My Dad was the worst. And by that, I mean the best. He had a Dad Joke for everything.

I accidently left my wallet in my pants and they went through the wash?

"Don't you know it's illegal to launder money?" He would crack.

We would drive by the cemetery and he would always remark.

"That place is so popular, people are dying to get in"

Many groans were had.

I would ask him, "Dad, where do you get all these awful jokes?" and he looked square in the eye and said.
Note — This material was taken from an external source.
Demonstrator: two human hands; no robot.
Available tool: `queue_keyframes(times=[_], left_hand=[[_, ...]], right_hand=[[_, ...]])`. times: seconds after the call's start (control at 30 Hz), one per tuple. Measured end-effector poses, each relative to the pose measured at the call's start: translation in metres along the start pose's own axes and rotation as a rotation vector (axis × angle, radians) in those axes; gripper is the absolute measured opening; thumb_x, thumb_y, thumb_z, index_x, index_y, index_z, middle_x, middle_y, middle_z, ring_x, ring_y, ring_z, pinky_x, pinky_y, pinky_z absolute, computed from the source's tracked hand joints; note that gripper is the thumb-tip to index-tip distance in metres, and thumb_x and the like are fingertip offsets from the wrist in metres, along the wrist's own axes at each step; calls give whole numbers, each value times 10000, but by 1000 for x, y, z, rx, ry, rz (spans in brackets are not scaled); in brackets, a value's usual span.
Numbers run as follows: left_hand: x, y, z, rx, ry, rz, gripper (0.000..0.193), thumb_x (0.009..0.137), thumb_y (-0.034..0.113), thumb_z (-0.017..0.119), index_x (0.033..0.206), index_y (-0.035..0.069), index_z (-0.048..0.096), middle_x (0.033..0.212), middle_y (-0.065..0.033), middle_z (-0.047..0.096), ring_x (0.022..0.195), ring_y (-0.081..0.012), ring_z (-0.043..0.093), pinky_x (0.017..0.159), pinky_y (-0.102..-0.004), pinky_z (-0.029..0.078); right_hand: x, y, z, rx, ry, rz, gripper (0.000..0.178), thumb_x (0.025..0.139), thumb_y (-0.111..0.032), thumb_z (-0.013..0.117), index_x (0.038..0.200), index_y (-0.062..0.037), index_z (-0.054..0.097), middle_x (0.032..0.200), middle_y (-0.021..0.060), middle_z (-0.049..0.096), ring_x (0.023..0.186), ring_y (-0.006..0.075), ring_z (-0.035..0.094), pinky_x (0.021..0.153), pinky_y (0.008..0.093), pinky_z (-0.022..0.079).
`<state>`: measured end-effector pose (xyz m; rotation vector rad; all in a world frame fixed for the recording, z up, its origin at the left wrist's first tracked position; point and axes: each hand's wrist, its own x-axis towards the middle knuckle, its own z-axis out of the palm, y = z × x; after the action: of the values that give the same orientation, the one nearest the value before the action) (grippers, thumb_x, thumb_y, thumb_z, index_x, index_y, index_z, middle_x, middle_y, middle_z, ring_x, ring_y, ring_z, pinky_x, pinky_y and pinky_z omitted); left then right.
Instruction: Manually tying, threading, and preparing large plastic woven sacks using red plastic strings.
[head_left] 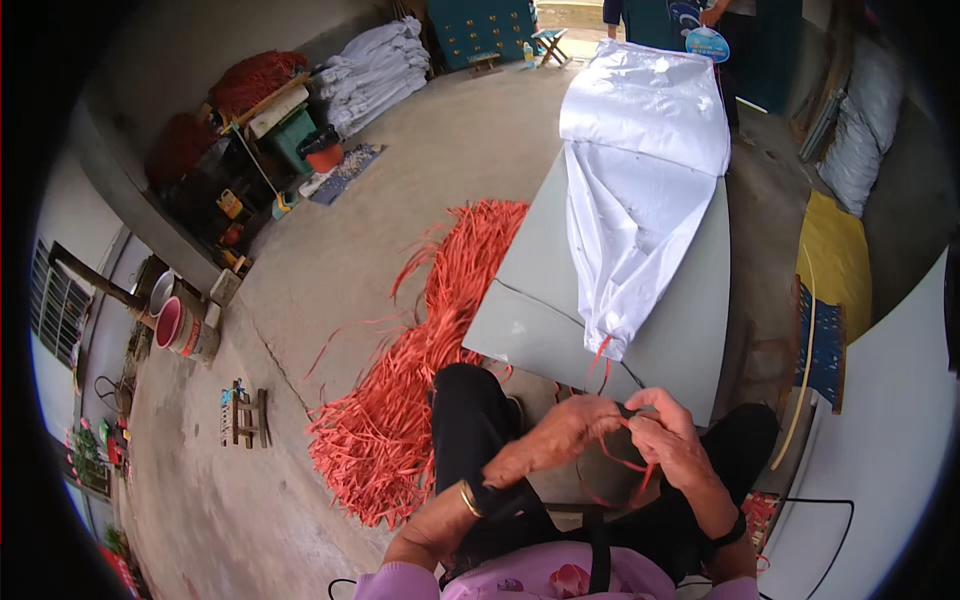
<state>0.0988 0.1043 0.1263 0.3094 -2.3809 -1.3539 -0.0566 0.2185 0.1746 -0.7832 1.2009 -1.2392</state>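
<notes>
My left hand (575,430) and my right hand (668,432) meet over my lap, their fingers closed on a thin red plastic strip (643,468). Part of the strip loops down below my hands. Just beyond them, a white woven sack (655,215) lies on a grey tabletop (515,320), gathered to a narrow end toward me. Another bit of red strip hangs at that gathered end. To the left of my knee, a large bundle of red strips (400,430) spreads over the floor. My fingertips partly hide the strip between them.
A person (712,15) stands beyond the table, a round blue fan (707,44) by the hand. On the left are a small wooden stool (240,415) and a pink bucket (180,325). Stacked white sacks (372,75) lie at the back; a yellow sheet (835,245) is at right.
</notes>
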Motion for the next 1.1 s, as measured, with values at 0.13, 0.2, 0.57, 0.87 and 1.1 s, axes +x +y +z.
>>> queue_keyframes(times=[0.13, 0.2, 0.57, 0.87, 1.1], left_hand=[[15, -21, -68, 66, 223, -271, 371, 863, 253, 589, 1132, 17, 493, 997, -140, 599, 921, -244, 580, 793, -353, 460], [25, -54, -93, 173, 358, -365, 320, 856, 223, 594, 1064, -13, 539, 945, -181, 622, 846, -282, 613, 718, -358, 484], [92, -150, -28, -336, 216, -786, 225, 857, 221, 547, 907, 7, 593, 728, -34, 578, 643, -122, 549, 555, -268, 471], [92, -136, -18, -553, 491, -605, 164, 852, 145, 562, 751, 16, 552, 623, -29, 542, 552, -101, 501, 509, -243, 418], [80, -143, -60, -486, 831, -628, 177, 834, 202, 547, 728, 62, 528, 666, -27, 561, 571, -91, 492, 539, -228, 407]], right_hand=[[37, 2, -9, -1111, -151, -483, 211, 842, -234, 556, 905, -41, 612, 821, 102, 600, 846, 286, 541, 778, 384, 418], [70, 6, -20, -1264, -48, -496, 201, 838, -223, 519, 852, -63, 640, 867, 108, 610, 864, 288, 551, 787, 377, 426], [168, 78, -28, -1485, 472, -599, 302, 698, -204, 690, 903, -25, 558, 858, 128, 531, 826, 314, 547, 685, 400, 457], [173, 58, -91, -532, 549, -297, 173, 731, -159, 660, 776, 7, 639, 671, 64, 604, 556, 190, 532, 534, 306, 431], [159, 51, -165, 93, 985, -239, 207, 768, -196, 648, 765, 10, 635, 635, -24, 550, 529, 60, 443, 475, 221, 352]])
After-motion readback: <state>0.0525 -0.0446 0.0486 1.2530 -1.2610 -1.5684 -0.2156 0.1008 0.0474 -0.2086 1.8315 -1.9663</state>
"Son, on the day you were born - your Grandfather - my father gave me a book. '1001 Dad Jokes' and that where I get them from"

And life continued. Any opportunity to crack wise he would take it. Even when I moved out and got my own place it didn't stop. I had my Dad over to help me repaint the walls from cream to white.

"Boy" He whistled. "This wall sure pales in comparison to that one"

My eyes rolled and he just shrugged. "It's the book!"

He couldn't even help himself at my wedding and broke out a Dad Joke during the toast.

"If this is the toast, where are the eggs?"

"Sorry son, it's the book!" He said with a devilish grin.

So months pass and my wife is in labor at the hospital with our first child. I'm sitting in the waiting room with my dad for support. Suddenly, a nurse comes out beaming with glee.

"Congratulations, sir! It's a girl!"

Me and my dad jump up and whoop for joy, hugging. I can't wait to go in and see my wife and child.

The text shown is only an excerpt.